NIH Wasted How Many Millions
on UCLA's HIV Model?
on UCLA's HIV Model?
Last night, I had one of those math moments I occasionally suffer. My curiosity was piqued with one question: How much federal funding did the National Institutes of Health waste on Sally Blower's confusing math model on alleged HIV drug resistance in San Francisco?
In her recent controversial study, Blower and colleagues acknowledged the financial support from the multi-year NIH/NIAID grant number RO1 AI041935, and I used that info to follow some of the money.
Let's go over some public info about Blower feeding at the AIDS research trough at NIH, with this one grant that allows Blower to build models related to HIV, TB, and herpes drug-resistant strains.
She received $293,326 in 1998 to create models on the three diseases. The following year, the amount was $301,382.
In 2000, the figure was $219,993, but for the next year, nothing apparently come from the NIH.
For 2002, she received $317,799, while the year after that brought in $567,089.

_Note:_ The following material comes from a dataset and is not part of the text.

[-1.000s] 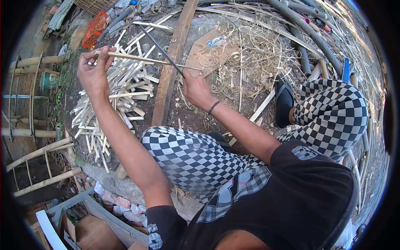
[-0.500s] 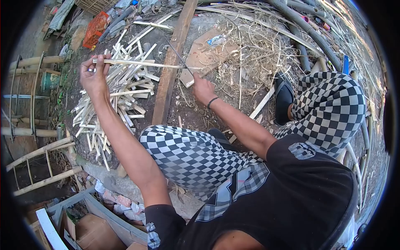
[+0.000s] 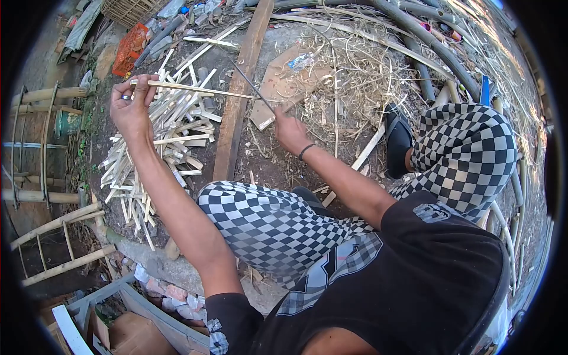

Unfortunately, similar NIH grants pages for 2004, and 2005, and 2006, and 2007, do not exist. Numbers for those years are also missing from the NIH page on the history of the grant. I will not estimate what public funds, if any, were received by Blower for those years.
Then for 2008 the figure surged to $736,294, and during 2009, the amount fell to $724,023.
The total for figures provided by the NIH comes to $3,128,317. How much of that went for the HIV drug resistance modeling for San Francisco? Only the ivory tower-living Blower can divulge that info and we know her m.o. is silent non-engagement over the questionable model.
I hazard to say that at least $1 million went for the decade-plus of HIV modeling. Blower research ain't cheap. That's a lot of money that could go toward buying cocktails for people with AIDS, who currently are on state ADAP waiting lists, because there's not enough federal funding for life-extending HIV drugs.
The only people helped by this grant are the modelers, who spin their research to get published in peer-reviewed journals, that in turn leads to more grants and studies, and advancement for their careers. Actually helping people living with the acquired immune deficiency syndrome is not ultimate goal of the academics.
I'd like to see the feds cut Blower's funding, end her feast at the AIDS research trough, and redirect the money saved into saving the lives of people with AIDS.